How much of this potential mockery would become actual mocker, I do not know. E is sensitive, and simple, one-time, childish comment from a peer might feel like persistent, tormenting mockery to him. Still, I found his words both encouraging and discouraging. On the one hand, they suggest a certain awareness of what’s out there, an understanding that the world can be a nasty place that doesn’t smile on things that appear out of place. That’s much better than a simplistic naivety. On the other hand, he deals with that by hiding that part of himself from others to avoid it all. Of course, he’s just a second-grade boy: I don’t expect the kind of emotional fortitude that would lead someone to say, “Look, we enjoy it, and that’s all that matters,” to potential tormentors.

When he got home, he talked to Papa about it and a few other things. He always has a captive discussion partner when talking to Papa: it’s the number one duty of grandparents, I suppose. Parents can say, “Not now, sweetie — I have to X” but not grandparents.

Afterward, they built a few paper airplanes together.
This morning, the Boy was showing Papa his newest truck design as I made breakfast for everyone.
A few minutes earlier, he was explaining how his friend N has designed his dream truck, and it, the Boy explained, would be completely illegal. “He had spikes on his tires! Big spikes! That would destroy the road!” he explained incredulously.
When the Boy was walking Papa through his design, I smiled: it had a wrecking ball, several guns, and various other accessories that would make it rather difficult to drive on public roads without drawing unwanted police attention.
I have been going through my mother’s things, and it never occurred to me that she would have done the same thing with her own mother almost twenty years ago when my grandmother passed. She would have discovered pictures, looked at them, puzzled over them, organized them. They, too, would have been snapshots and portraits, but from a different time, from a different reality.
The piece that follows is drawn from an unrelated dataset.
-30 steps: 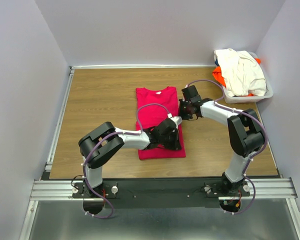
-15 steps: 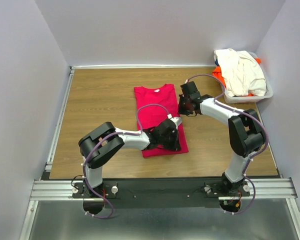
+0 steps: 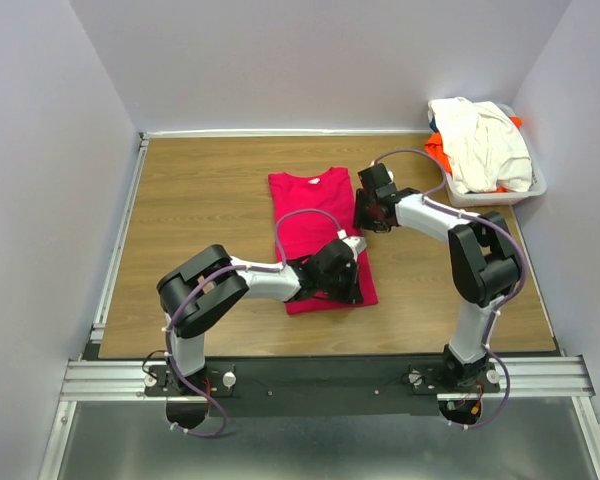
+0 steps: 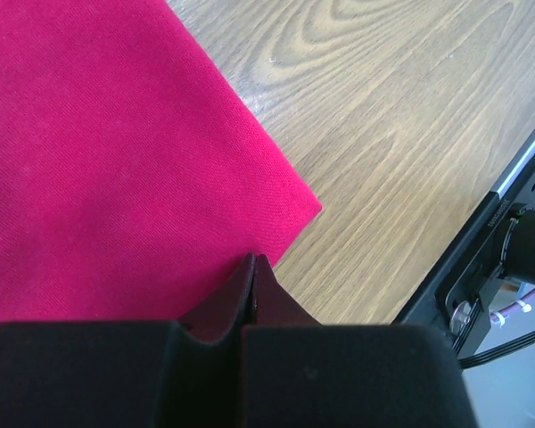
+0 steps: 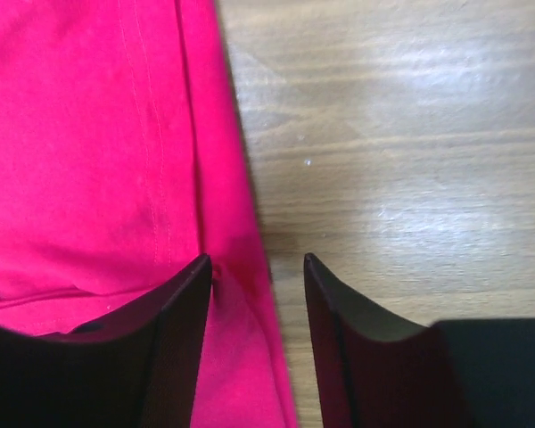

Today, I found those images.
Images that look as if they came from a Ken Burns documentary. Images of my family that are completely foreign to me. I can’t look at these and think, “Isn’t that Aunt L in the sixties?” I don’t recognize the places, the faces, the adults, the children — I don’t recognize anything.
Were they not in my mother’s belongings, tucked away in a Rubber Maid storage bin, could I not recognize one single last name and think, “I believe that was my grandmother’s mother’s family,” had I not known that they were my family, I would never know it.
And now I am so full of questions, so curious, so wanting to know everything about these people — and so frustrated that I didn’t find these years ago, when I could ask Mom about them, when I could take notes, when I could maybe even hear stories.